--- Records for this task Enclosed Below ---

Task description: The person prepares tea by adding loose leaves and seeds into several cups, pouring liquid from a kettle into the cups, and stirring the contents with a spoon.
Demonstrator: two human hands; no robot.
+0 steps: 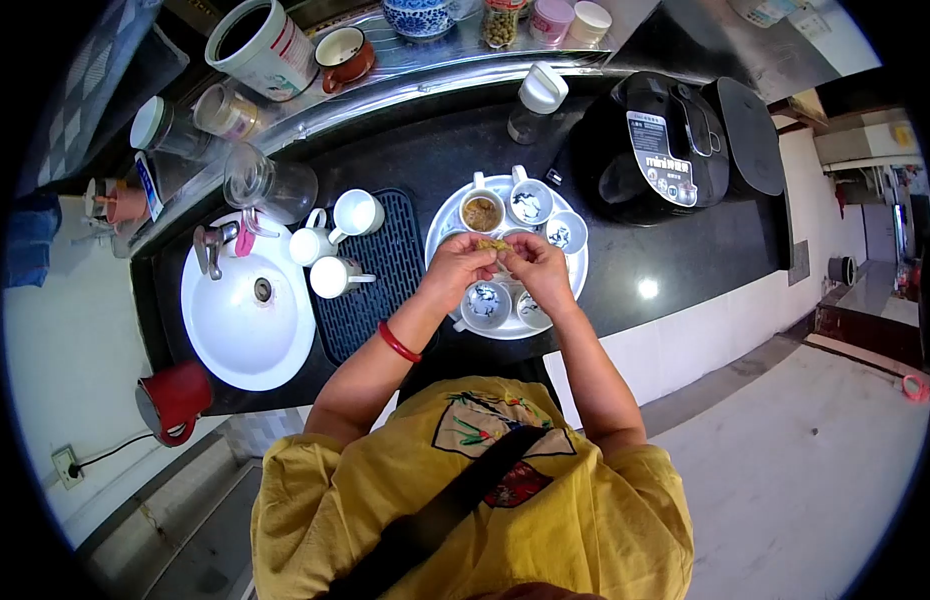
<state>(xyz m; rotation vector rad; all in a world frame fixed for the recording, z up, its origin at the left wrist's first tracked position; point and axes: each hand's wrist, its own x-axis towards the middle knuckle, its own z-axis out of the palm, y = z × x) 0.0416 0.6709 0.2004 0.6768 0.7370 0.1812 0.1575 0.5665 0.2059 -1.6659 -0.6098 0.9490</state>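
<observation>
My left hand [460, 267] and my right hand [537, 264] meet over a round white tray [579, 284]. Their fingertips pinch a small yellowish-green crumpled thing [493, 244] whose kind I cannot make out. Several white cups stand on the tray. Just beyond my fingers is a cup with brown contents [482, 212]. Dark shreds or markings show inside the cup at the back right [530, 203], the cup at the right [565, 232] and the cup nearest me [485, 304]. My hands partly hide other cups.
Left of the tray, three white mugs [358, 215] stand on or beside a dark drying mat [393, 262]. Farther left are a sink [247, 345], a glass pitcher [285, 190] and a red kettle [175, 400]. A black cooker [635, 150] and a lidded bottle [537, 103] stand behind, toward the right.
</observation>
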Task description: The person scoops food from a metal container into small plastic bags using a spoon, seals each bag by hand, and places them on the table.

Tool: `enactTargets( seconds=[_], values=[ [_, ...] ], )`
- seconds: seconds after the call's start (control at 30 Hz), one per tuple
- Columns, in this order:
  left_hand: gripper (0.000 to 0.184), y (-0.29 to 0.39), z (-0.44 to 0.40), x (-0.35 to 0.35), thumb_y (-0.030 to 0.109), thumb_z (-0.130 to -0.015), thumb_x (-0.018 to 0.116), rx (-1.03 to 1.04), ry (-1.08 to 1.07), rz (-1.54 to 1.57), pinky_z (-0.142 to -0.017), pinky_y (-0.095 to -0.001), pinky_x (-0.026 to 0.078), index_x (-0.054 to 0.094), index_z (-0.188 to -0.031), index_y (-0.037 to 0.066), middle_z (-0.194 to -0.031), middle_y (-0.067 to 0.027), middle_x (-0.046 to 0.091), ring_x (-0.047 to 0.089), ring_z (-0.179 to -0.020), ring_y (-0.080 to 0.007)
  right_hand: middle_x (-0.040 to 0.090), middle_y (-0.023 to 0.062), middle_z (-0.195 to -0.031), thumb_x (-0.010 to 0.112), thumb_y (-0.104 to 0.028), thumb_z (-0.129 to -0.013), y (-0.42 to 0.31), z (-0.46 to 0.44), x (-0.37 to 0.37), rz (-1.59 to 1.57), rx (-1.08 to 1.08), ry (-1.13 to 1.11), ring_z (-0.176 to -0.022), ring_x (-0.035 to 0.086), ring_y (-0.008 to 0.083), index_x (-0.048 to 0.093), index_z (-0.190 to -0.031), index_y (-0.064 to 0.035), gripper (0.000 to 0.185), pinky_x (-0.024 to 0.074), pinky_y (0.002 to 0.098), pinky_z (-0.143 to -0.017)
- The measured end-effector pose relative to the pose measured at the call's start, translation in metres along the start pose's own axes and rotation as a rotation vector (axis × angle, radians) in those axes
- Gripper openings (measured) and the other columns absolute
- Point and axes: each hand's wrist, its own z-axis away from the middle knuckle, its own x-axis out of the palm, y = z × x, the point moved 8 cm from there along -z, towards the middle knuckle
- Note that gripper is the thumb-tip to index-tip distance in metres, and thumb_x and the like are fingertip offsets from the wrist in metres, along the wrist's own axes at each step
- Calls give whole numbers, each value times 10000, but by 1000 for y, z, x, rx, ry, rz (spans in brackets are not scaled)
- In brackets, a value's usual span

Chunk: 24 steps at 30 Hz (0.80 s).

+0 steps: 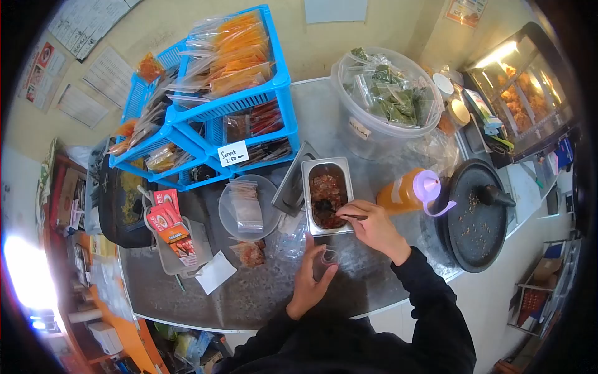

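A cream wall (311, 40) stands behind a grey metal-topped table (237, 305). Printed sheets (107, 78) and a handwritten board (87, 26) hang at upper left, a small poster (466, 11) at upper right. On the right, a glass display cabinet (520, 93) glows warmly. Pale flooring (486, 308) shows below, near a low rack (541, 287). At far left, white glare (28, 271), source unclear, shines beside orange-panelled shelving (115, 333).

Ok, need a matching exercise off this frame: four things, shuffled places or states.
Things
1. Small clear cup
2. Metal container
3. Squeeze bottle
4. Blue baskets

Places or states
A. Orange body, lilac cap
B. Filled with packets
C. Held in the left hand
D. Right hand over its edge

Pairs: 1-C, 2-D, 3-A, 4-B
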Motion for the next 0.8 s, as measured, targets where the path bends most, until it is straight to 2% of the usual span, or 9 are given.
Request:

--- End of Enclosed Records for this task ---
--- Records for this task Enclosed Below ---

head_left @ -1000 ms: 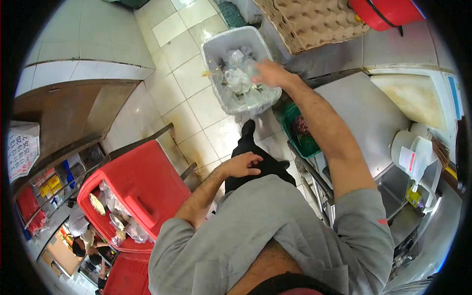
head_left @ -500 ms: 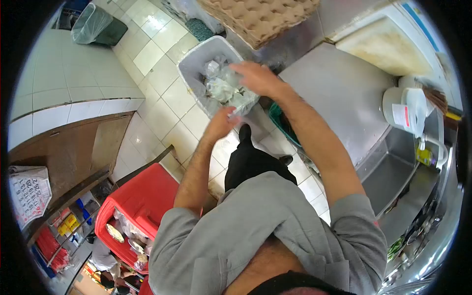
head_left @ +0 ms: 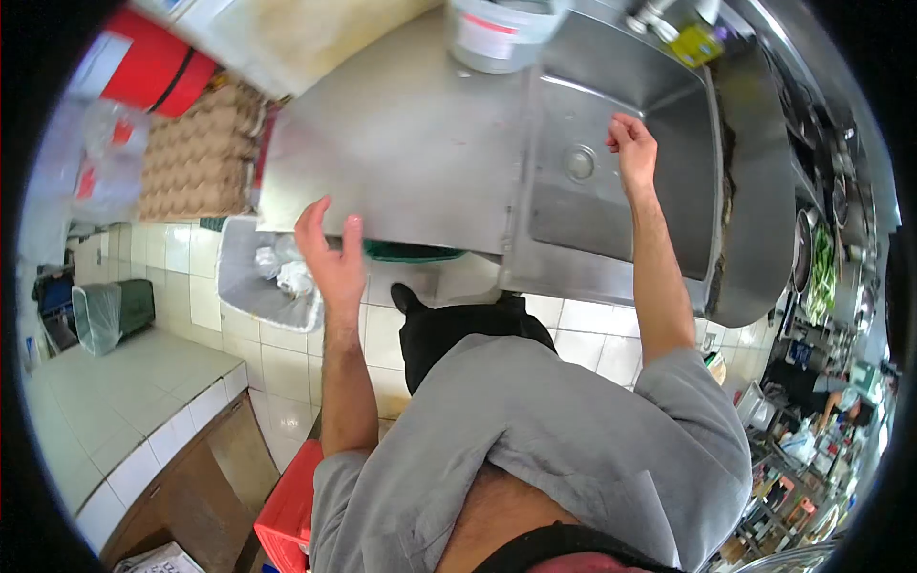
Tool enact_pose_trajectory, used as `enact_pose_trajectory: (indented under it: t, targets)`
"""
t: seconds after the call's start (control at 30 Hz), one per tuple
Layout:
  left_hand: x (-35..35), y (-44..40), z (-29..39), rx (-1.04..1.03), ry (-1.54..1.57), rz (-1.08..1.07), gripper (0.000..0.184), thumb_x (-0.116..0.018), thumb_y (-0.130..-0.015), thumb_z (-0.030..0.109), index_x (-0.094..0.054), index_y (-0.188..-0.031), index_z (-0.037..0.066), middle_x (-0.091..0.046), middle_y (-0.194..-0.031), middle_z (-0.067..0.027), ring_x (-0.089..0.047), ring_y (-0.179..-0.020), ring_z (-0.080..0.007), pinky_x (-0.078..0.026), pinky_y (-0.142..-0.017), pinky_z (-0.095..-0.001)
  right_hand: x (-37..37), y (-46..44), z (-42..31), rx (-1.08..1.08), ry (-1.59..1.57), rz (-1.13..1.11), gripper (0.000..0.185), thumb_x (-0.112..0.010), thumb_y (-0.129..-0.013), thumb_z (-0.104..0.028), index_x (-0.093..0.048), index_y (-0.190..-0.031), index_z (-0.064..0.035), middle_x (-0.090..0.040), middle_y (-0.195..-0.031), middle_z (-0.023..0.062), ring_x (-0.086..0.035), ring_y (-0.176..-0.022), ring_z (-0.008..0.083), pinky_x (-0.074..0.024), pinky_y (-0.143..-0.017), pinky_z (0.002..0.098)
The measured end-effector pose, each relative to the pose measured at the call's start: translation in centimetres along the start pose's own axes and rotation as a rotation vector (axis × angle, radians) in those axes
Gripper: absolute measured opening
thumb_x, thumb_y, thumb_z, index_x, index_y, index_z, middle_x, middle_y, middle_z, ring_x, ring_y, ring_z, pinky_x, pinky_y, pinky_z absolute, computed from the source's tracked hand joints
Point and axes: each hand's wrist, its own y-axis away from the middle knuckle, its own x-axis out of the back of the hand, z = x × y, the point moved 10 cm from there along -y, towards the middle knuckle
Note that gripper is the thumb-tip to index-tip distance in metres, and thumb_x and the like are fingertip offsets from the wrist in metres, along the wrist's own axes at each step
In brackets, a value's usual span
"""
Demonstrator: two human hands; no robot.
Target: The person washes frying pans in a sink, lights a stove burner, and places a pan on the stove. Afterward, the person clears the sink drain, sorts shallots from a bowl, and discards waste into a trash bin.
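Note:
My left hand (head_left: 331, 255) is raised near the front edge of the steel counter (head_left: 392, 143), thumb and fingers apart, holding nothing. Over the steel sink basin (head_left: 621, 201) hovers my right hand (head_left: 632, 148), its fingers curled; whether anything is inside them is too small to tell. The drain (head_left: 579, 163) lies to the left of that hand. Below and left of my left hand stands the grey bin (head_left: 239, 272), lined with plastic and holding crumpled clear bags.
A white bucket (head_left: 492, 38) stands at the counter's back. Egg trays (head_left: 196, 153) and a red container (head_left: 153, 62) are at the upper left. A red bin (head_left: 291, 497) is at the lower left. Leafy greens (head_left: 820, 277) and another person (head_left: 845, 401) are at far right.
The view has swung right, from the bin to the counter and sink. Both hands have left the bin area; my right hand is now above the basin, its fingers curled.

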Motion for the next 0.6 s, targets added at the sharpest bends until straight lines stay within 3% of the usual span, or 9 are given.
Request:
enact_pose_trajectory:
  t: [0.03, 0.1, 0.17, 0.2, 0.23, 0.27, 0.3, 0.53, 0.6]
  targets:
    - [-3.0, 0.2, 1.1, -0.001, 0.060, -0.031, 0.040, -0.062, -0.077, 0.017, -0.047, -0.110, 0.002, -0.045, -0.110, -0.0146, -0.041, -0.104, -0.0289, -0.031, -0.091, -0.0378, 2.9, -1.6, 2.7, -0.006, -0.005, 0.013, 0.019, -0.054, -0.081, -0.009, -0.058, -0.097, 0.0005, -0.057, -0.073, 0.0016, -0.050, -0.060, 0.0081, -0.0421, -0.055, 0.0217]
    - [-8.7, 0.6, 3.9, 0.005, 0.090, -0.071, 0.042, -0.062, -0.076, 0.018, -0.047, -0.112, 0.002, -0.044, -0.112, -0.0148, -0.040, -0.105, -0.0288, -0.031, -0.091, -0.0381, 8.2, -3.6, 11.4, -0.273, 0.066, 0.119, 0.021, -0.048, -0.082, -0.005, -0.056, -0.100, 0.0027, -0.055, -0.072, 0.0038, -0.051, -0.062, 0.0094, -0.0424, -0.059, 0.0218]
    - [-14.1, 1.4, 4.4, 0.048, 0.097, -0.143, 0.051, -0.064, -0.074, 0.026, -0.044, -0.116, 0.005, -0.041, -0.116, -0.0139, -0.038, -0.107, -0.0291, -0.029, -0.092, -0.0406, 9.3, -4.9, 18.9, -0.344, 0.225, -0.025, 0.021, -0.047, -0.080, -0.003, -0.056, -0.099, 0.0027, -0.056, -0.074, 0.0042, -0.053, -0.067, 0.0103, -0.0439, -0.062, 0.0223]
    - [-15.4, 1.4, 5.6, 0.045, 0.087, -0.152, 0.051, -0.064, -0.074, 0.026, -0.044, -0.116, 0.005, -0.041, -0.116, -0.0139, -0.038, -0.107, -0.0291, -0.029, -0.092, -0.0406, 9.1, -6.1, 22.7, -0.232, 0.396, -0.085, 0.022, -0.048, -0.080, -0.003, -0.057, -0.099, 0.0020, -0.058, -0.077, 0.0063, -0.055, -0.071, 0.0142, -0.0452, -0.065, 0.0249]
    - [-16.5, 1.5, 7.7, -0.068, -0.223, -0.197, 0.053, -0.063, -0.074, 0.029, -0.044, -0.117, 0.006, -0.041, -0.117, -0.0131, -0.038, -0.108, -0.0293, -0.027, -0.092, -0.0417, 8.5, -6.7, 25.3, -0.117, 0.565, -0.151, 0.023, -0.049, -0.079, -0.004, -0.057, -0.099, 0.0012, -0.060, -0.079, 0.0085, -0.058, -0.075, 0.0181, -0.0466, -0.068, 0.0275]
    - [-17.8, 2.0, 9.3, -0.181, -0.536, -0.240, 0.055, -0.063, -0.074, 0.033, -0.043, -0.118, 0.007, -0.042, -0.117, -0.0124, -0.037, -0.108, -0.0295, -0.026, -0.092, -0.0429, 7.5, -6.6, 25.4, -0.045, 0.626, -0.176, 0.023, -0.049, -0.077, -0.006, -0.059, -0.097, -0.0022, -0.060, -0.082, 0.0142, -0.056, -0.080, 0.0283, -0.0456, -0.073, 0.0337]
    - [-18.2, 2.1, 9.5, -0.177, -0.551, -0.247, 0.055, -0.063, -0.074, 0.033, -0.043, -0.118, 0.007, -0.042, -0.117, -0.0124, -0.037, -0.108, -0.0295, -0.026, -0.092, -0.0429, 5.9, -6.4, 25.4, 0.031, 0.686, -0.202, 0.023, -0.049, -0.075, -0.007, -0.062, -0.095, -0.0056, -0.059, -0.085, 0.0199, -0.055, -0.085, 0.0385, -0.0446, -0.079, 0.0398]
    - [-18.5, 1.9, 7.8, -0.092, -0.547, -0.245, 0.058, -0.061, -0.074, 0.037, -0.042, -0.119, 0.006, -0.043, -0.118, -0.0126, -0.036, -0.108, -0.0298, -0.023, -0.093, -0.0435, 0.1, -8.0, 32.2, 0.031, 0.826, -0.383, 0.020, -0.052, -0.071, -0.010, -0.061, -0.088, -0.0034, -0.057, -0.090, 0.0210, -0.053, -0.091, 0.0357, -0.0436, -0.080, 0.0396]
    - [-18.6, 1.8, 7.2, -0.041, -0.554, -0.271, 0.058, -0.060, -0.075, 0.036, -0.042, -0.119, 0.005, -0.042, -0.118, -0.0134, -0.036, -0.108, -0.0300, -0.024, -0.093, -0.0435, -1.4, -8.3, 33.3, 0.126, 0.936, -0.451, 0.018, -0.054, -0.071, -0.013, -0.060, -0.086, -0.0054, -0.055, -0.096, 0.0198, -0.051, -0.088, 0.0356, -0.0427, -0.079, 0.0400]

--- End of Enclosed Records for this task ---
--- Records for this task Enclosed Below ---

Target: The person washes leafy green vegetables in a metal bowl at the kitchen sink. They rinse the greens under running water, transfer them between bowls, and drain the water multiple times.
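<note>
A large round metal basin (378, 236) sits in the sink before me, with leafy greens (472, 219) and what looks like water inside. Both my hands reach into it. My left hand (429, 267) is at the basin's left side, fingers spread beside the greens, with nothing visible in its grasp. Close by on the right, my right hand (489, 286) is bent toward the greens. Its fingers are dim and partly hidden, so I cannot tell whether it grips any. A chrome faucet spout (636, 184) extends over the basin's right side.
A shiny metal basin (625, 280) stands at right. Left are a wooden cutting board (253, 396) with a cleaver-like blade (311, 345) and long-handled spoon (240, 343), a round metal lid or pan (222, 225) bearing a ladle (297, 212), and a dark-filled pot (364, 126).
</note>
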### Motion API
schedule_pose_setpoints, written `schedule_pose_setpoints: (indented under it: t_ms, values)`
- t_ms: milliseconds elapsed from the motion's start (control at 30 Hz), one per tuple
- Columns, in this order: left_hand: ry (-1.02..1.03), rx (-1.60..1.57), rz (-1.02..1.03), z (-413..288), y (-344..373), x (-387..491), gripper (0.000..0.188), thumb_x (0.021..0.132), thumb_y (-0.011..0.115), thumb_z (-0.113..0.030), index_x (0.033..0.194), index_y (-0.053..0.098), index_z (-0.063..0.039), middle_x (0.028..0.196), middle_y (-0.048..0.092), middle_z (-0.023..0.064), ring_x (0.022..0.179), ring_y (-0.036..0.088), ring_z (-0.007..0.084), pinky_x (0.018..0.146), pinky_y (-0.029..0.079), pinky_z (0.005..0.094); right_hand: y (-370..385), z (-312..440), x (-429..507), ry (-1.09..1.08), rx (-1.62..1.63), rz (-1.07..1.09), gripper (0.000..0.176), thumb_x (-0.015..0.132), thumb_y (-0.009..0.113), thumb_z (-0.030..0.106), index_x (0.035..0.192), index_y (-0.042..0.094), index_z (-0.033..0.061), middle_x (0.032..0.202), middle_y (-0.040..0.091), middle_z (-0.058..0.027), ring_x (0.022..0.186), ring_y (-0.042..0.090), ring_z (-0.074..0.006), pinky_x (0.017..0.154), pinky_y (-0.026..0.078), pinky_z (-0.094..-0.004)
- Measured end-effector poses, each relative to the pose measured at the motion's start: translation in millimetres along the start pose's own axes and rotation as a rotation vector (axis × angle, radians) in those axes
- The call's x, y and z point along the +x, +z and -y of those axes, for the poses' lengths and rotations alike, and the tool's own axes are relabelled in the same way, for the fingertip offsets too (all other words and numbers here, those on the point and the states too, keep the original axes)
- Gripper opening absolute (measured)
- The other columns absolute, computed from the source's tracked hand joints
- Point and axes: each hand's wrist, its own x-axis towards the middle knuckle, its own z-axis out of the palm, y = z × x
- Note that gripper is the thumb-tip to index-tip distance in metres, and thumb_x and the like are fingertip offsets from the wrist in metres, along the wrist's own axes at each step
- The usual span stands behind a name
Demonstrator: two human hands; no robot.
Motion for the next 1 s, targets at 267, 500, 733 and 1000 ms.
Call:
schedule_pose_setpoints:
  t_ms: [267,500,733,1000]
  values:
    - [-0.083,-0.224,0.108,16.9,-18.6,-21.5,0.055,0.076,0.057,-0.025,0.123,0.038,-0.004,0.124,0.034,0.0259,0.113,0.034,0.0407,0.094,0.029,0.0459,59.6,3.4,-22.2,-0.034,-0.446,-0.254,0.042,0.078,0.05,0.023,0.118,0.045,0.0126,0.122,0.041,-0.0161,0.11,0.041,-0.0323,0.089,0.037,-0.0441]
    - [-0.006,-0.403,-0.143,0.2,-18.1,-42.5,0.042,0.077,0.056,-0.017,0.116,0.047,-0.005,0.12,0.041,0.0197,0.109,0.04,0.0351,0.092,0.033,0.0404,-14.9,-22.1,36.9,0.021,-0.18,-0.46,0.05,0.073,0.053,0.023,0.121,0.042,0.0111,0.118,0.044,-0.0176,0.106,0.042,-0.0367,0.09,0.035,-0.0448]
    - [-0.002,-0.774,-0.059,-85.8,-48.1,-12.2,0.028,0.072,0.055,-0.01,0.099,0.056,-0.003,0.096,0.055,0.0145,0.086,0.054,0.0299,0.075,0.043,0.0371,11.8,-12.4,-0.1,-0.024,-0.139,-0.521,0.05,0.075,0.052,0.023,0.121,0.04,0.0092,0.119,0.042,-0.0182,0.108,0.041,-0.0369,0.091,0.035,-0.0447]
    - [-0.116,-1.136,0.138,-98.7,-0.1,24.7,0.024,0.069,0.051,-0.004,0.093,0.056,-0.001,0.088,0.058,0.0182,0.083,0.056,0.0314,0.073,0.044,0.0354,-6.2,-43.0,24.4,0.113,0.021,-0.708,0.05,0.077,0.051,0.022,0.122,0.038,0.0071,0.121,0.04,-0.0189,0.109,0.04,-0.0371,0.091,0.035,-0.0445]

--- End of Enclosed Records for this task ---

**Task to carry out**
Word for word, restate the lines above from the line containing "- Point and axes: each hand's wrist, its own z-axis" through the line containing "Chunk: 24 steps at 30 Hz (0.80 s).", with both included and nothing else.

**Solved problem**
- Point and axes: each hand's wrist, its own z-axis away from the middle knuckle, its own x-axis out of the palm, y = z × x, the point moved 8 cm from there along -z, towards the middle knuckle
- Note that gripper is the thumb-tip to index-tip distance in metres, and thumb_x and the like are fingertip offsets from the wrist in metres, along the wrist's own axes at each step
- Calls give whole numbers, each value times 10000, but by 1000 for y, z, x, rx, ry, rz (spans in brackets are not scaled)
- In brackets, a value's usual span

Chunk: 24 steps at 30 Hz (0.80 s).

Nothing else belongs to the answer.